After the 1870s, abortion deaths largely disappeared from front-page headlines, but not because such deaths ceased to occur. Attitudes ebbed and flowed, but, for the next ninety-five years, until the Supreme Court’s 1973 Roe v. Wade decision, thousands of women would resort to illegal providers, and public talk of birth control would become taboo. By 1955, one widely-cited panel convened by Planned Parenthood estimated that between 200,000 and 1.2 million women were getting illegal abortions in America each year, the wide range reflecting the difficulty of tracking such illegal actions with any accuracy. Annual deaths were estimated in the thousands through the 1940s, though levels dropped sharply after that - into the hundreds - with the introduction of better antibiotics, the increasing availability of legal options, better hygiene, and other improvements in medical care.

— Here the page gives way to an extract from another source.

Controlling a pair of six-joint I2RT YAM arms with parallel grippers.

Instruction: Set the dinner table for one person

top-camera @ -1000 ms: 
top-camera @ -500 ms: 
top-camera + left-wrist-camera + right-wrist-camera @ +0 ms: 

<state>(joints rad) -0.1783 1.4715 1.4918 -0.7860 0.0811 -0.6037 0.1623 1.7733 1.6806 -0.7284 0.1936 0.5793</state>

After Roe v. Wade, abortions continued at about the same rate, peaking at about 1.4 million, as reported to the Centers for Disease Control (CDC) in 1990, and falling to about 630,000 in 2019. But, also according to CDC, abortion-related deaths have continued to plummet, averaging about 10 per year since 1973 and just two in 2018.
The changes in medical practice, law, and social-support systems surrounding abortion since the 1870s have been profound. But what hasn’t changed is how the issue continues to roil the country, touching the most intimate aspects of the lives of affected girls and women, and sparking passionate debate over profound issues of life and morality, culminating in the Supreme Court’s ruling in Dobbs v. Jackson Women’s Health Organization overturning Roe v. Wade. Doubtless, this case will not be the last.